After Katrina hit New Orleans, hundreds if not thousands of trained disaster first responders showed up, ready and waiting to deploy their much needed services in the devastated city. A week and a half later, they were still waiting, as FEMA head and horse-show washout Michael Brown explained:

Michael D. Brown, director of the Federal Emergency Management Agency ... said Wednesday that scores of police and volunteer firefighters from around the nation, as well as trucks loaded with donated water, were even now being prevented from entering New Orleans while troops conduct house-to-house searches.

"They can't just yet," Brown said during a briefing in Baton Rouge. "There is going to come this natural time when we will release this floodgate of cops and firefighters who want to help. It's the same for anyone who wants to volunteer ---- we have over 50,000 offers of donations from the private sector. It has to be coordinated in such a way that it helps."
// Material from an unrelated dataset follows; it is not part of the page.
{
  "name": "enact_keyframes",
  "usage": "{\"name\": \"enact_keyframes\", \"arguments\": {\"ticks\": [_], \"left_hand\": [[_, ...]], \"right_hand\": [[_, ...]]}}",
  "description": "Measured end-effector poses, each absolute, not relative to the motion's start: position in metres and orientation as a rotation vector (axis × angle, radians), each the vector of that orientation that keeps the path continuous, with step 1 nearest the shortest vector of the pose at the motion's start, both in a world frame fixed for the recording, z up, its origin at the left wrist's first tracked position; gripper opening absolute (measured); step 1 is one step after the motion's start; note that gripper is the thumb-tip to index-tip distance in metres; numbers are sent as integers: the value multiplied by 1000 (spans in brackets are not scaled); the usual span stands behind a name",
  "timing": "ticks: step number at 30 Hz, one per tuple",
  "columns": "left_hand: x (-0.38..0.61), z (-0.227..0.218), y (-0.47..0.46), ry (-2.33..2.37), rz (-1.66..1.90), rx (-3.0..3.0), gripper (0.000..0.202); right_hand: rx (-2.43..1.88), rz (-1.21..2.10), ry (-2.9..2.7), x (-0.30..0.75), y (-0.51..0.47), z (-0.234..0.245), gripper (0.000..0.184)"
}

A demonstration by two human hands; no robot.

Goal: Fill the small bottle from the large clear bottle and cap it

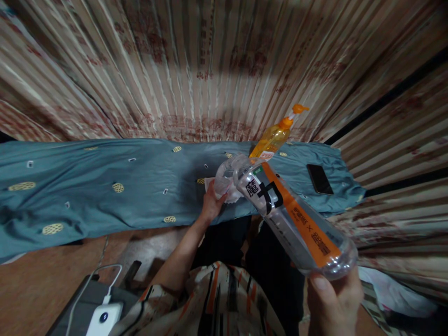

With troops already swarming the streets, and "forced evacuations" already underway at that point, one wonders what the proper moment will be. Not, it seems, until there is no one left in the city who needs their services. There is literally nothing left to wait for.

The hurricane hit a week ago last Monday. Lack of fresh water will kill a healthy person in three days.

It took longer than that to even get the troops in. Last Saturday, five days after the storm hit, General Steven Blum of the National Guard was telling the press why they'd only gotten troops in within the preceding 36 hours:

Some people asked why didn't we go in sooner. Had we gone in with less force it may have been challenged, innocents may have been caught in a fight between the Guard military police and those who did not want to be processed or apprehended, and we would put innocents' lives at risk. As soon as we could mass the appropriate force, which we flew in from all over the states at the rate of 1,400 a day, they were immediately moved off the tail gates of C-130 aircraft flown by the Air National Guard, moved right to the scene, briefed, rehearsed, and then they went in and took this convention center down.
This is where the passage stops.